Last year, we learned that extra virgin olive oil might be anything but. According to CNBC and numerous other media outlets, Italy's anti fraud investigators were probing whether seven well known olive oil brands were selling lesser quality olive oil as "extra virgin."

Again, the extra virgin olive oil that really isn't won't hurt you, but you're paying extra from a high quality product that is not high quality at all.

Extra virgin olive oil comes from the first press of olives, which is the best. Subsequent presses aren't as good, and are sold as either virgin olive oil or just olive oil.

Maple Syrup

Here where I live in Vermont, maple syrup is an important industry. Just last week, members of the Vermont Sugar Makers Association and other maple industry groups took the food industry to task for saying there's maple in their products when there is not, according to the Associated Press.

Again, the artificial ingredients and corn syrup that masquerades as maple syrup in such products as oatmeal and energy bars won't hurt you much, but they lead you to believe that you're getting wholesome maple syrup when you're really not.

Says the AP:

"Roger Brown, chairman of the Maple Industry Committee of the Vermont Maple Sugar Makers Association, said maple syrup - derived from heating sap from maple trees - is a premium product and sweetener and for that reason a number of companies imply that a product contains maple without the ingredient being present. 

He said the association has asked the FDA to investigate so that consumers get what they're looking for, and maple producers get compensated for their hard work."

Pet Food:

Even pet food is subject to ingredients that aren't there.

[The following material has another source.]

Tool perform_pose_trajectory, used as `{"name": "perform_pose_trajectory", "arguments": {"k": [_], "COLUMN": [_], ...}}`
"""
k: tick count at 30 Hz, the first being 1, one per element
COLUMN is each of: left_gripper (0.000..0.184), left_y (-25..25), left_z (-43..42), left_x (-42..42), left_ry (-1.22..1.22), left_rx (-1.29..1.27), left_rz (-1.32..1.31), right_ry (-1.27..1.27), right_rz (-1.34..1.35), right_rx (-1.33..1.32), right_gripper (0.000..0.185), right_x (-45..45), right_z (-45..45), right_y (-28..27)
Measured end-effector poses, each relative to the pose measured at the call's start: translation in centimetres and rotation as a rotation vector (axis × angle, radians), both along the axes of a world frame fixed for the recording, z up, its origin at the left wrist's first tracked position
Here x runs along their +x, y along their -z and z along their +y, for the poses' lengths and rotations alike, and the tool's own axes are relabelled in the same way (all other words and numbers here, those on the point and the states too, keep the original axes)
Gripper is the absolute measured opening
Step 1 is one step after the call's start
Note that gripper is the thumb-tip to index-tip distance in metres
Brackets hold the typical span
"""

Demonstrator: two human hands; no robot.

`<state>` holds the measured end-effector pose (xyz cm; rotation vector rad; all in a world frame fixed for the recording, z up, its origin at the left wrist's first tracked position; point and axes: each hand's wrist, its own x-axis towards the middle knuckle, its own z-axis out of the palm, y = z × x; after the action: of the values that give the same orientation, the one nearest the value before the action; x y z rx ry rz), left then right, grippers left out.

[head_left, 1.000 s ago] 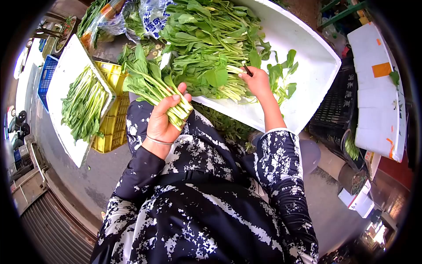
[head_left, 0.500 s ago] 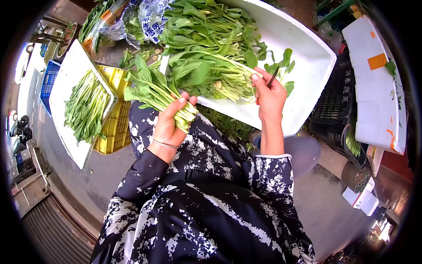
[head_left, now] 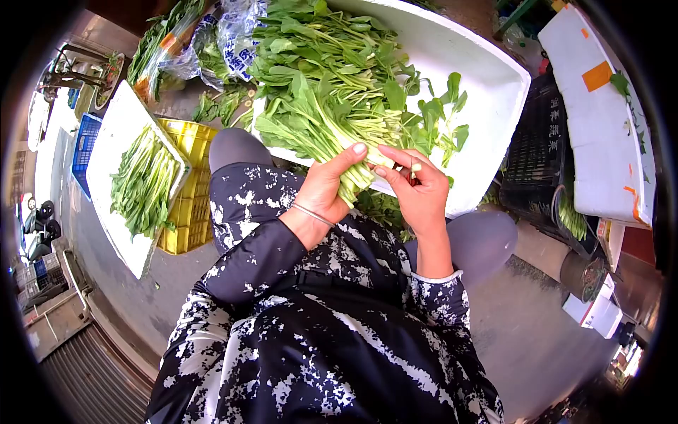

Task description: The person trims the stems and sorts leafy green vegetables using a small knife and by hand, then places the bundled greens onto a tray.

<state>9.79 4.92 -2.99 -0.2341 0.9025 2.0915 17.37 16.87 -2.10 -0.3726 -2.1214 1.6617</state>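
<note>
My left hand (head_left: 326, 185) is closed round a bunch of leafy green stalks (head_left: 311, 127), whose leaves point up and left over the foam box. Close beside it, my right hand (head_left: 418, 185) has its fingers pinched at the stalk ends, with a small pale stalk piece (head_left: 415, 168) at its fingertips. The dark tool seen earlier in this hand is mostly hidden, with only a reddish-dark bit showing. A large pile of greens (head_left: 339, 53) lies in the white foam box (head_left: 487, 92), with loose leafy sprigs (head_left: 441, 120) to its right.
On the left, a white foam lid (head_left: 116, 141) bearing trimmed greens (head_left: 143, 180) rests on yellow crates (head_left: 185, 205), with a blue crate (head_left: 86, 145) behind. Plastic bags (head_left: 236, 35) lie at the top. Black crates (head_left: 535, 141) and another foam box (head_left: 600, 127) stand at the right.
My left hand has moved right and up with the bunch. My right hand has brought its stalk from the pile to the bunch, and the two hands are now close together.
</note>
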Motion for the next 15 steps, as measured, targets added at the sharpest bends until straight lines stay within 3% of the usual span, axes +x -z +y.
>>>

According to, Blue Buffalo was forced to admit last year that it had chicken by-products in its pet food, like internal organs, renderings etc. That was contrary to what Blue Buffalo packaging and advertisements said.

This came to light only after pet food rival Purina, which grew suspicious, sued Blue Buffalo.

Assume They're All Lying.

I guess the bottom line here is many, if not most food manufacturers are lying to us about what is in the food they sell us.

The only way around it is to grow all of our own food, which of course is a huge challenge for most people.

The FDA says they focus more on food safety rather than ingredients, which makes sense. The FDA is too short staffed and underfunded to go after people who lie about what ingredients they put in our food.

Industry wins over our well-being again, I'm afraid.